Here is such a mind-blowing idea about the God of the Bible that we have to pause for a moment. The eternal God who is not constrained by the existence of time, the infinite God who is not bound by the constraints of space, the transcendent God who dwells above and beyond all time and space, and the immense God who fills all time and space condescended to the weakness of His people and became manifest for their benefit in one locale. This God is not bound by time, but He bound Himself to the time-bound experience of His people. This God is not bound by space, but He bound Himself to this box. He is above all creational constraints, but He bound Himself to them. He is everywhere, but He was there.
The psalmist set this truth about the nature of Israel’s God to song so that His people could celebrate Him:
‘The Lord is high above all nations,
and his glory is above the heavens!
Who is like the Lord our God,
who is seated on high,
who looks far down
on the heavens and the earth?’ (Ps. 113:4–6)
What a God we have. What a God has us. He chose to stoop very low and to humble Himself very far for the sake of His wandering people in the wilderness. Even more, He chose to stoop and to humble Himself for us in His Son, Jesus Christ, and then to stoop as low as death: ‘he humbled himself by becoming obedient to the point of death, even death on a cross’ (Phil. 2:8).

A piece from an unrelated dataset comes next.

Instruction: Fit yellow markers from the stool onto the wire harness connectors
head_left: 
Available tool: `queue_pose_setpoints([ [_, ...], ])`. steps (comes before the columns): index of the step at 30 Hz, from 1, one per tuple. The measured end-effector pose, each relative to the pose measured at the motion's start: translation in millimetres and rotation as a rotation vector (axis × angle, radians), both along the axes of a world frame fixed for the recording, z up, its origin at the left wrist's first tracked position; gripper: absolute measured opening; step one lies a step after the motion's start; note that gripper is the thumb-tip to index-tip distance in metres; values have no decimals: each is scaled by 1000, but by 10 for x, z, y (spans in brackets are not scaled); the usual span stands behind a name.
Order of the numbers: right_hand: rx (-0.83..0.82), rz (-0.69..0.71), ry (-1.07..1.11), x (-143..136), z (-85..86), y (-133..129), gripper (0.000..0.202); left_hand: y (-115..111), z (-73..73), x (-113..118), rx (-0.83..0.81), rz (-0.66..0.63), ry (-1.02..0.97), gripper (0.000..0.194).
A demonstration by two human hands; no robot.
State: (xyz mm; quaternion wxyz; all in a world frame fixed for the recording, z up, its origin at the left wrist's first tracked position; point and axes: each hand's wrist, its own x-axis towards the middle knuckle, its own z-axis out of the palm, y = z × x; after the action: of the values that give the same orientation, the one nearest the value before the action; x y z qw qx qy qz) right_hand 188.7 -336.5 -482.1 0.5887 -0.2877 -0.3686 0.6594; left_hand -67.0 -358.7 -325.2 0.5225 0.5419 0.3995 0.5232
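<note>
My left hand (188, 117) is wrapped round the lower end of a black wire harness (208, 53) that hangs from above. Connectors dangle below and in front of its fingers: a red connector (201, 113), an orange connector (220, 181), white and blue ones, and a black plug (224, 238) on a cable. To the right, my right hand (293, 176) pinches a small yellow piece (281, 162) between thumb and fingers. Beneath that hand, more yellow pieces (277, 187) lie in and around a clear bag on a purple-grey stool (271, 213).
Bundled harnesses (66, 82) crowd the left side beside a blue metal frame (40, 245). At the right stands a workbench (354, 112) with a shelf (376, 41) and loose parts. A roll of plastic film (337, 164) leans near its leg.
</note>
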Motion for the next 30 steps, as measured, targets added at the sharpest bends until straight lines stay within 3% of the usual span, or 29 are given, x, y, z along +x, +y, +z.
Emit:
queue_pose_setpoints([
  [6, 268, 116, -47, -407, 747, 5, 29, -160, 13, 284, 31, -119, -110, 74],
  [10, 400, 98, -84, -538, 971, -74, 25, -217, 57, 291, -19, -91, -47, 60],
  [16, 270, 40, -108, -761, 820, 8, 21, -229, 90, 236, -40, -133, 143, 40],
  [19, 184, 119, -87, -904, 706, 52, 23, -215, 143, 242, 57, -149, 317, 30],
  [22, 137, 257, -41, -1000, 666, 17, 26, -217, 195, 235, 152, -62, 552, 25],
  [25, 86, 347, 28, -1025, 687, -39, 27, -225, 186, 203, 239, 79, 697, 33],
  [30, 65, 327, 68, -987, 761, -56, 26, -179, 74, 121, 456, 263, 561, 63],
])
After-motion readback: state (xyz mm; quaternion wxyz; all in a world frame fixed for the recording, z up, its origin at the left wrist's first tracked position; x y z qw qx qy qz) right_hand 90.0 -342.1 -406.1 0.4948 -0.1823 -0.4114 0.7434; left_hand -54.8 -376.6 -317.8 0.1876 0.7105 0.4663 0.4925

The fact that the ark was the place of the Lord’s presence among His people brought great assurance to the people of God. This high, lofty, majestic, and resplendent King dwelt among His grumbling, complaining, bickering, and sinful people (Ex. 15:24; 16:2, 8, 9, 12; 17:2). Does that sound familiar? We, too, are grumbling, complaining, bickering, and sinful people. Thankfully, God is not far off in another land, but He is near to us who are sinners. The promise to the new-covenant believer is that the Lord is near to us by the power of the Holy Spirit, who dwells in us (1 Cor. 6:19), even as Jesus promised His helpful presence (John 14:16). The assurance His nearness brings was described by the prophet Isaiah much later in this history of salvation. Just as God accompanied Israel when they wandered in a wilderness, so, too, He was with them in the days of their restoration from exile. Thus, the prophet said, ‘In all their affliction he was afflicted’ (Isa. 63:9).”
– Daniel Hyde, God in Our Midst
“The historical manifestation of God’s love in Christ not only assures us of his love for us, but lays upon us the obligation to love one another. No-one who has been to the cross and seen God’s immeasurable and unmerited love displayed can go back to a life of selfishness. Indeed, the implication seems to be that our love should resemble his love: since God so loved, we also ought – in like manner and to a like degree of self-sacrifice – to love one another. Cf. 3:16, where the duty of Christian self-sacrifice is deduced from the self-sacrifice of Christ.”